[Stored items]
━━━━━━━━━━━━━━━━━━━━

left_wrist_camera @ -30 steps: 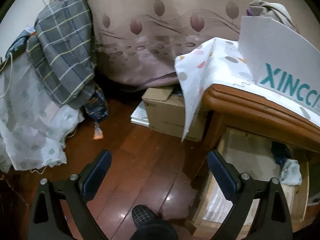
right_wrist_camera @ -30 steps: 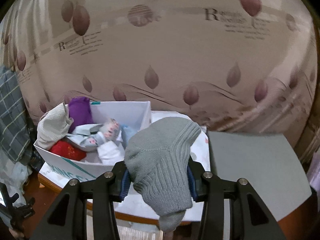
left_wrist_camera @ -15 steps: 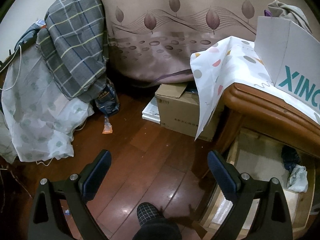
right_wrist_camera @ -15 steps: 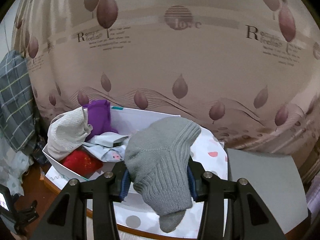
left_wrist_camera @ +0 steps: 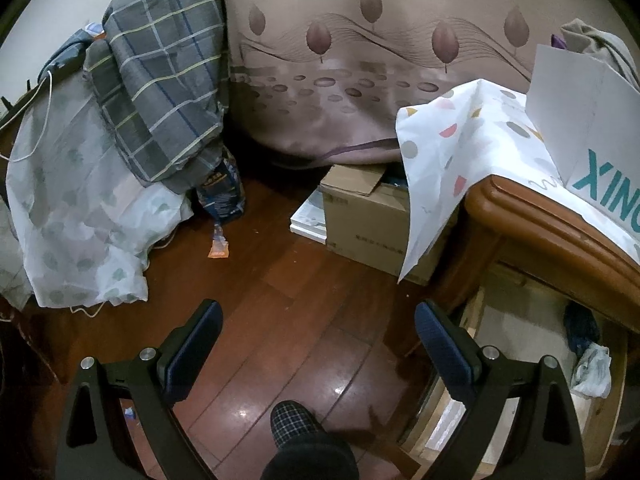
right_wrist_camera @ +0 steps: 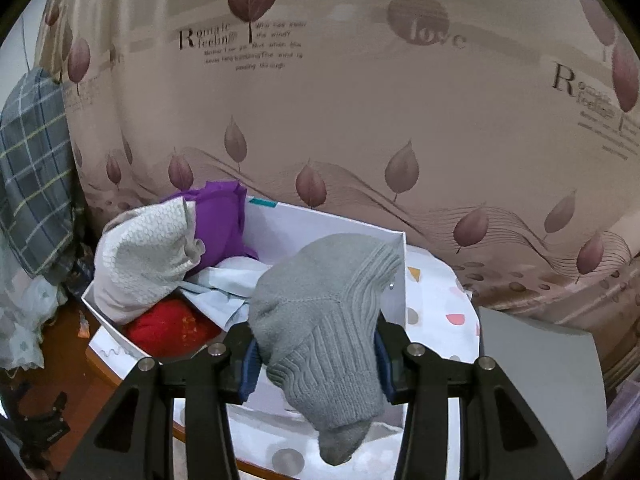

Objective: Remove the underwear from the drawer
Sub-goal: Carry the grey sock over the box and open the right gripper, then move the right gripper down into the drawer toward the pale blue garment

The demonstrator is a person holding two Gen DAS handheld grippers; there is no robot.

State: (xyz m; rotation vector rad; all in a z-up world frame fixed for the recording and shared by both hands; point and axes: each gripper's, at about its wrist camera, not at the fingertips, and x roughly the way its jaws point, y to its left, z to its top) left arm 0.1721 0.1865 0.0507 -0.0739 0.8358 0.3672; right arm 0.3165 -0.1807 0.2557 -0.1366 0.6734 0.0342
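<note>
Since the earlier frame, our right gripper point(right_wrist_camera: 316, 356) had carried the grey sock point(right_wrist_camera: 324, 320) sideways, so the white box point(right_wrist_camera: 332, 228) lay directly behind it rather than off to the left. Jaws clamped on the sock, which drooped over and below the pads. Our left gripper point(left_wrist_camera: 318, 344) hung over the wooden floor point(left_wrist_camera: 280, 300), jaws wide, nothing between them; a slippered foot point(left_wrist_camera: 296, 420) showed below. To its right, the open drawer point(left_wrist_camera: 520, 320) held a dark item point(left_wrist_camera: 580, 326) and a pale cloth point(left_wrist_camera: 594, 368). Beyond: in the box, a cream garment point(right_wrist_camera: 148, 256), purple cloth point(right_wrist_camera: 220, 220) and a red item point(right_wrist_camera: 172, 328); a cardboard carton point(left_wrist_camera: 368, 216); leaf-print curtain point(right_wrist_camera: 360, 120) furthest.
</note>
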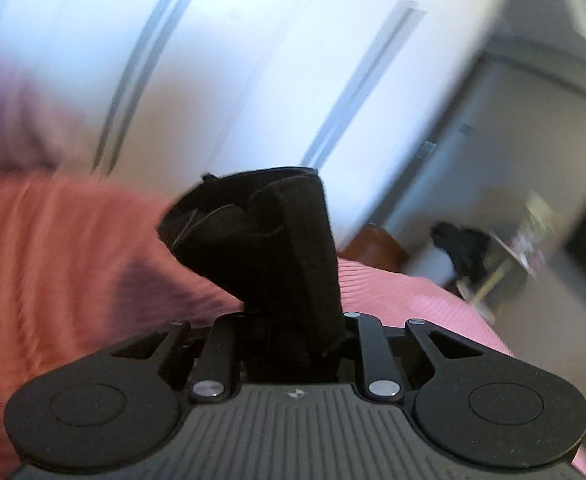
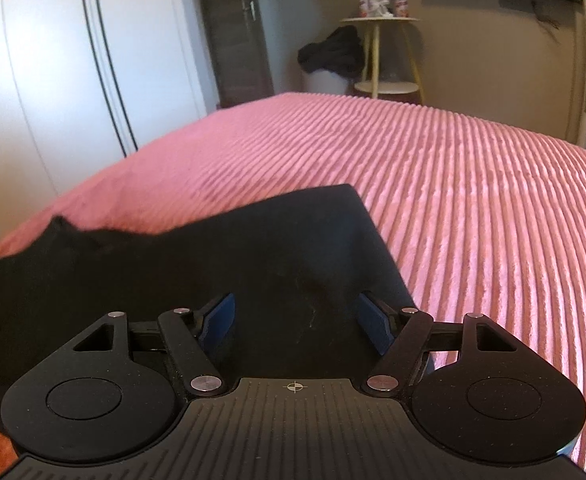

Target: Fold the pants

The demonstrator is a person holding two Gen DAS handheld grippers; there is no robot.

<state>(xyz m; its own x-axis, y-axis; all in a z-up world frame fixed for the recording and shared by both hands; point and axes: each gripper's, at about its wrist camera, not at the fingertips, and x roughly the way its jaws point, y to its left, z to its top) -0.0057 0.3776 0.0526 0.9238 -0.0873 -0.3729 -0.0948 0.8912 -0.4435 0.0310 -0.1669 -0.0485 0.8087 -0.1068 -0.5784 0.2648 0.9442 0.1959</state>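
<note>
Black pants (image 2: 253, 264) lie on the pink ribbed bed (image 2: 473, 184), long axis running leftward. Left gripper (image 1: 293, 320) pinches a bunched end, raised clear of the bed. Right gripper (image 2: 293, 324), jaws wide apart, hovers over the flat end.

A pink ribbed bedspread (image 2: 433, 184) covers a bed. Behind it stand white wardrobe doors (image 2: 53, 60), a brown door (image 2: 237, 32), and a small round table (image 2: 381, 24) beside a dark heap of clothes (image 2: 333, 54).
</note>
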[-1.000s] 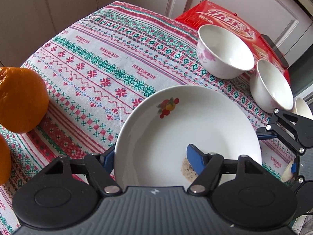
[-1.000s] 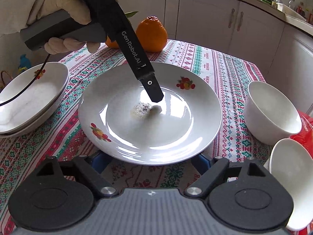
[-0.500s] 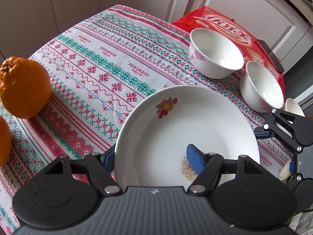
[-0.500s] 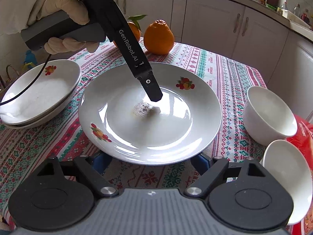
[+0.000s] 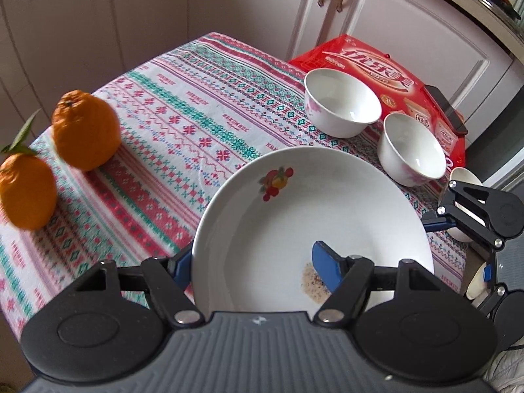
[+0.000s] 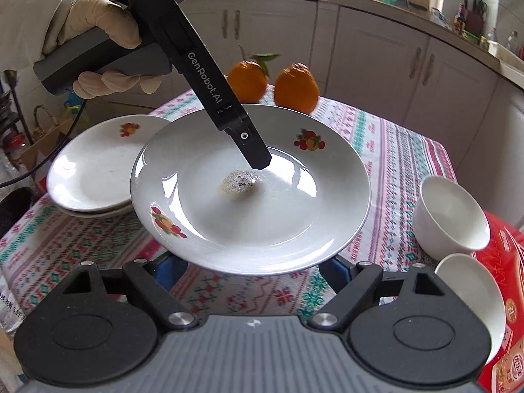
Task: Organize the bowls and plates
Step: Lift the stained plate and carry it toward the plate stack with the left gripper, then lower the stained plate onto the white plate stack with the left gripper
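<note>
White glazed plate with fruit decals and a crumb patch (image 6: 252, 193) clamped at its rim in left tool (image 5: 258, 262), lifted clear of the patterned tablecloth on the table (image 5: 157, 137). Right tool (image 6: 252, 270) empty, jaws apart, under the plate's near rim, no visible contact. Step judged: carrying plate toward the stack of matching white plates (image 6: 95, 167) near the table's left edge. Next: level carry, centre over stack, lower, release. Two white porcelain bowls (image 5: 342, 106) not yet sorted, by the red carton (image 5: 370, 62). Two oranges (image 6: 296, 86) at far edge.
</note>
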Demonstrator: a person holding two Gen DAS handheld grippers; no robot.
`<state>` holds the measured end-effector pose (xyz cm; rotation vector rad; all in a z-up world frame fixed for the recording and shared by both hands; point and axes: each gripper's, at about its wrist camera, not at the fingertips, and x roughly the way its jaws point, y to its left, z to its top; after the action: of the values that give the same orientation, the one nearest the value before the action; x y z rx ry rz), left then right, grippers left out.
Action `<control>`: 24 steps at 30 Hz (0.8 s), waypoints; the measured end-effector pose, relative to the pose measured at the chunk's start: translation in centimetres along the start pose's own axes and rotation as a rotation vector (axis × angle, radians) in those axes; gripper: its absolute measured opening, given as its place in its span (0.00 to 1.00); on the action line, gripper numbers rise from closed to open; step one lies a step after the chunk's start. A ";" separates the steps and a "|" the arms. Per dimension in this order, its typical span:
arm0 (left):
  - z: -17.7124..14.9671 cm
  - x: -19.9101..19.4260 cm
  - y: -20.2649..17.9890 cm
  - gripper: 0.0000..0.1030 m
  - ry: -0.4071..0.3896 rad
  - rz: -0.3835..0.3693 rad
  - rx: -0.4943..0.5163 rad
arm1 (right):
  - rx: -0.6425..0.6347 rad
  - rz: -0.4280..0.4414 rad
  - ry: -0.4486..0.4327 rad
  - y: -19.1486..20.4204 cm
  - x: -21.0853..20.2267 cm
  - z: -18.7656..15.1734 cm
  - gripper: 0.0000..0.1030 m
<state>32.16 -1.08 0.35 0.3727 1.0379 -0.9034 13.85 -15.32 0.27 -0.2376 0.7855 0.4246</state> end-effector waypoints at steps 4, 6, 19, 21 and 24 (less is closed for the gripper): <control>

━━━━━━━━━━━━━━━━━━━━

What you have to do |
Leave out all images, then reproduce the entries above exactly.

Response |
left_wrist_camera @ -30 steps: 
right_wrist_camera @ -30 steps: 
left_wrist_camera @ -15 steps: 
right_wrist_camera @ -15 steps: 
left_wrist_camera @ +0 steps: 
right_wrist_camera @ +0 steps: 

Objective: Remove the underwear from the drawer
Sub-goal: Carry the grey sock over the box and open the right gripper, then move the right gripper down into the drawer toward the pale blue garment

The demonstrator is a person holding two Gen DAS handheld grippers; there is no robot.

State: (xyz m; rotation vector rad; all in a z-up world frame fixed for the recording and shared by both hands; point and axes: each gripper's, at about its wrist camera, not at the fingertips, and x roughly the way its jaws point, y to its left, z to its top) left arm 0.1721 0.1865 0.0507 -0.0739 0.8358 0.3672; right arm 0.3165 -0.1807 0.2557 -0.1366 0.6734 0.0342
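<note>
Since the earlier frame, our right gripper point(right_wrist_camera: 316, 356) had carried the grey sock point(right_wrist_camera: 324, 320) sideways, so the white box point(right_wrist_camera: 332, 228) lay directly behind it rather than off to the left. Jaws clamped on the sock, which drooped over and below the pads. Our left gripper point(left_wrist_camera: 318, 344) hung over the wooden floor point(left_wrist_camera: 280, 300), jaws wide, nothing between them; a slippered foot point(left_wrist_camera: 296, 420) showed below. To its right, the open drawer point(left_wrist_camera: 520, 320) held a dark item point(left_wrist_camera: 580, 326) and a pale cloth point(left_wrist_camera: 594, 368). Beyond: in the box, a cream garment point(right_wrist_camera: 148, 256), purple cloth point(right_wrist_camera: 220, 220) and a red item point(right_wrist_camera: 172, 328); a cardboard carton point(left_wrist_camera: 368, 216); leaf-print curtain point(right_wrist_camera: 360, 120) furthest.
</note>
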
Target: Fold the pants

The demonstrator is a person holding two Gen DAS handheld grippers; there is no robot.

<state>(xyz m; its own x-axis, y-axis; all in a z-up world frame fixed for the recording and shared by both hands; point and axes: each gripper's, at about its wrist camera, not at the fingertips, and x roughly the way its jaws point, y to its left, z to its top) -0.0057 0.3776 0.0526 0.9238 -0.0873 -0.3729 -0.0948 0.8912 -0.4435 0.0310 -0.1669 -0.0485 0.8087 -0.1068 -0.5784 0.2648 0.9442 0.1959</state>
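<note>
Black pants (image 2: 253, 264) lie on the pink ribbed bed (image 2: 473, 184), long axis running leftward. Left gripper (image 1: 293, 320) pinches a bunched end, raised clear of the bed. Right gripper (image 2: 293, 324), jaws wide apart, hovers over the flat end.

A pink ribbed bedspread (image 2: 433, 184) covers a bed. Behind it stand white wardrobe doors (image 2: 53, 60), a brown door (image 2: 237, 32), and a small round table (image 2: 381, 24) beside a dark heap of clothes (image 2: 333, 54).
</note>
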[-1.000s] 
[-1.000s] 
[-0.500s] 
[-0.500s] 
[+0.000s] 
[+0.000s] 
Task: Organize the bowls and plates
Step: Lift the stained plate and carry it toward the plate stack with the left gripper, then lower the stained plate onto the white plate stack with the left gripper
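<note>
White glazed plate with fruit decals and a crumb patch (image 6: 252, 193) clamped at its rim in left tool (image 5: 258, 262), lifted clear of the patterned tablecloth on the table (image 5: 157, 137). Right tool (image 6: 252, 270) empty, jaws apart, under the plate's near rim, no visible contact. Step judged: carrying plate toward the stack of matching white plates (image 6: 95, 167) near the table's left edge. Next: level carry, centre over stack, lower, release. Two white porcelain bowls (image 5: 342, 106) not yet sorted, by the red carton (image 5: 370, 62). Two oranges (image 6: 296, 86) at far edge.
</note>
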Demonstrator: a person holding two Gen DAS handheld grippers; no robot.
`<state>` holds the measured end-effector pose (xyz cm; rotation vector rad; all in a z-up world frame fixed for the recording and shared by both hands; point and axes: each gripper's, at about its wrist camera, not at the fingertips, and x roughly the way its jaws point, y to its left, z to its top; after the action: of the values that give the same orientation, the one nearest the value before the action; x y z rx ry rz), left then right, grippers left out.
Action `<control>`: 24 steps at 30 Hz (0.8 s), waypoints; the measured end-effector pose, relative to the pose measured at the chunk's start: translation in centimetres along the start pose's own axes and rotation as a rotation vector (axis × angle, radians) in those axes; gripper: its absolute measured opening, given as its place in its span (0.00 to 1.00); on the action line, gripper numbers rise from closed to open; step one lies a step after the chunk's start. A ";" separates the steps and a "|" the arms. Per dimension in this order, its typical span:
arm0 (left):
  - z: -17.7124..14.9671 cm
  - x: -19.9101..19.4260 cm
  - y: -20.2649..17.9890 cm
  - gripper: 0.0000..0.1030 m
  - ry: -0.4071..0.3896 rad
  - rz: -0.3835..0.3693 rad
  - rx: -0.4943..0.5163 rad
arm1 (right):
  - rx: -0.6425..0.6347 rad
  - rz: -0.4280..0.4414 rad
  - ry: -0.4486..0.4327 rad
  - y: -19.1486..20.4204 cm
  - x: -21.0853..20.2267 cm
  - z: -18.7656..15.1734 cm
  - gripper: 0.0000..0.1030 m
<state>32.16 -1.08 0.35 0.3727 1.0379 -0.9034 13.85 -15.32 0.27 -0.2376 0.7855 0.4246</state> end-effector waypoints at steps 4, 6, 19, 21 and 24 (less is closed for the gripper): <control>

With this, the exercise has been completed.